Просыпайтесь, судья Пинчеон! Утреннее солнце проникло сквозь ветки, но прекрасный небесный свет не может сгладить резкость вашего лица. Поднимайтесь, жалкий, тщеславный, эгоистичный лицемер, и решитесь либо оставаться таким же тщеславным лицемером, либо вырвать эти грехи из своей природы, для которой они привычны, как живая кровь! Настал ваш судный час! Поднимайтесь, пока не поздно!
Что? Вас не тронула даже последняя просьба? Нет, ни на йоту! И теперь мы видим муху, одну из привычных домашних мух, которые вечно жужжат у окна. Она села на судью Пинчеона и потопталась на его лбу, а вот спустилась на подбородок и – Господи, помоги нам! – ползет по переносице прямо к широко раскрытым глазам будущего члена магистрата! Неужто вы, судья, ее не смахнете? Неужели вы так ленивы? Вы, человек, который вчера составлял так много важных планов! Неужто вы, столь сильный вчера, сегодня настолько слабы? Не можете смахнуть муху? Что ж, тогда мы сдаемся!
И слушайте! Звенит колокольчик лавки. Как приятно после тяжелой ночи услышать звук живого мира, с которым связан даже этот старый одинокий особняк!

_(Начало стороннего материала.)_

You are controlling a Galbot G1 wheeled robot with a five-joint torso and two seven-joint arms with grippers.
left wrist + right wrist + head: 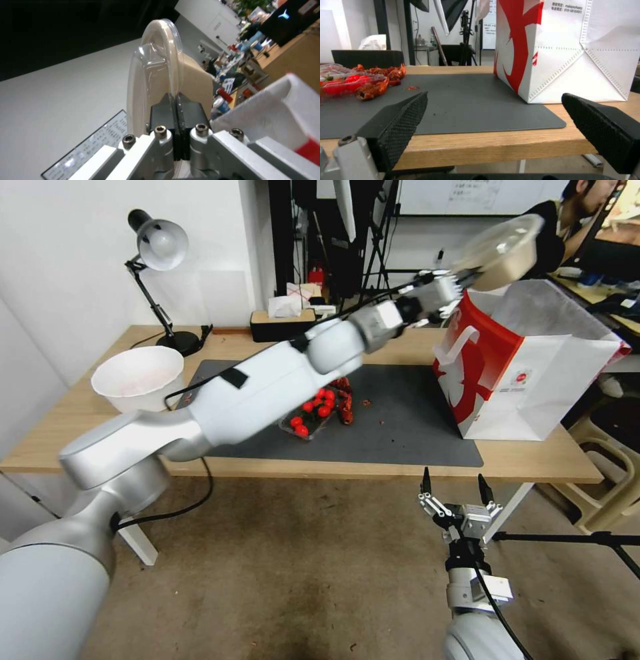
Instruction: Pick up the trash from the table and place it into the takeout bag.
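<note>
My left gripper (465, 280) reaches across the table (80, 413) and is shut on the rim of a beige paper bowl (501, 247) with a clear domed lid. It holds the bowl tilted above the open mouth of the red-and-white takeout bag (533, 380). In the left wrist view the gripper (175, 96) pinches the lid's rim, with the bowl (196, 75) behind and the bag's white edge (266, 112) beside it. My right gripper (453, 488) hangs open below the table's front edge, facing the bag (560, 50).
On the dark grey mat (400, 427) lie a clear tray of red tomatoes (310, 419) and red shell scraps (344, 407). A large white bowl (138, 377), a desk lamp (159, 247) and a tissue box (283, 321) stand at the left and back.
</note>
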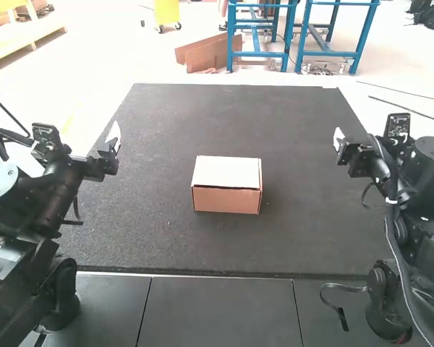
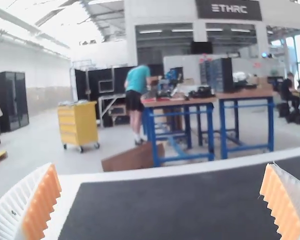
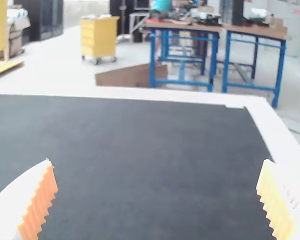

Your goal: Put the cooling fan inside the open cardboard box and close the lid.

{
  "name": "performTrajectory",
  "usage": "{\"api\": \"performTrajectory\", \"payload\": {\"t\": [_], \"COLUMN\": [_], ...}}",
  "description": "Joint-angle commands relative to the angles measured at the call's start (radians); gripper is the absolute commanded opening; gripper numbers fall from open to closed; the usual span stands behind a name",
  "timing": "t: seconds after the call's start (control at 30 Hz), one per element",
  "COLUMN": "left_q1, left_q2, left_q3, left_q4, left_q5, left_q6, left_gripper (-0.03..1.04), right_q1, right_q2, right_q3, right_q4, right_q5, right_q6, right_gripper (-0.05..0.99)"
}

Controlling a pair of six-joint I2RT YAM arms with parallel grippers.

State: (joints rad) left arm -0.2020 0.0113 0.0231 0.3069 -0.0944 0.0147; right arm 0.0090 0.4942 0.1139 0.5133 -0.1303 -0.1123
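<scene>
Near the front edge of the tabletop (image 1: 217, 311), both arms stood back from the work. The left gripper (image 1: 112, 150) hung over the left edge of the black mat (image 1: 152, 217) and the right gripper (image 1: 341, 148) over its right edge. Each was released, its jaws spread wide with nothing between them. The fingers (image 3: 20, 200) were white ribbed plastic faced with orange saw-toothed pads (image 2: 42, 202). The box (image 1: 226, 183) sat in the middle of the mat, well apart from both grippers. It was plain brown cardboard, rectangular, with a pale flat top. Its lid lay down and level, so whether the fan was inside could not be told. The task appeared at or near completion, with only a lid check likely remaining. For that check, one gripper should brace a side wall, because light cardboard may slide on the mat. The other should press flat along the lid's front edge, not at one corner. The mat was matte and finely grained, running unbroken to the far edge.
</scene>
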Motion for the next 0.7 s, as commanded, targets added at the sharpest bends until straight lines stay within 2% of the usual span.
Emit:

Можно вздохнуть свободно и удалиться от судьи Пинчеона на улицу перед Домом с Семью Шпилями.
Дядюшка Веннер, толкая перед собой тачку, первым появился на улице после завершения шторма.
Улица Пинчеон перед Домом с Семью Шпилями являла собой куда более приятное зрелище, чем близлежащие переулки, скованные неряшливыми заборами и деревянными стенами домов низшего класса. Природа в то утро с лихвой возместила урон, нанесенный пятью ненастными днями. Само благословенное небо, насколько оно было видимо между домами, вновь пропиталось солнцем и жаждой жизни. Каждый предмет был прекрасен, как в сочетании с общим видом, так и при более тщательном рассмотрении. Чудесны были чисто вымытые камешки и гравий на дорожках, даже зеркальные лужицы в центре улицы и пышная, чисто вымытая трава, росшая вдоль заборов, в щели которых можно было увидеть буйную зелень садов. Всевозможные овощи выглядели откровенно счастливыми, напоенными теплотой и жизненной силой. Вяз Пинчеонов, при всей своей необъятности, тоже ожил и наполнился утренним солнцем и нежной свежестью ветерка, который заставлял тысячи листьев его кроны шептать в унисон. Это почтенное дерево ничуть не пострадало от непогоды. Оно сохранило всю пышную крону и каждый ее листочек в идеальном радостном состоянии, за исключением одной ветки, которая, как свойственно иногда вязам, уже пророчила осень, окрасившись в золотой цвет. Она была похожа на золотую ветвь, позволившую Энею и Сивилле проникнуть в Гадес.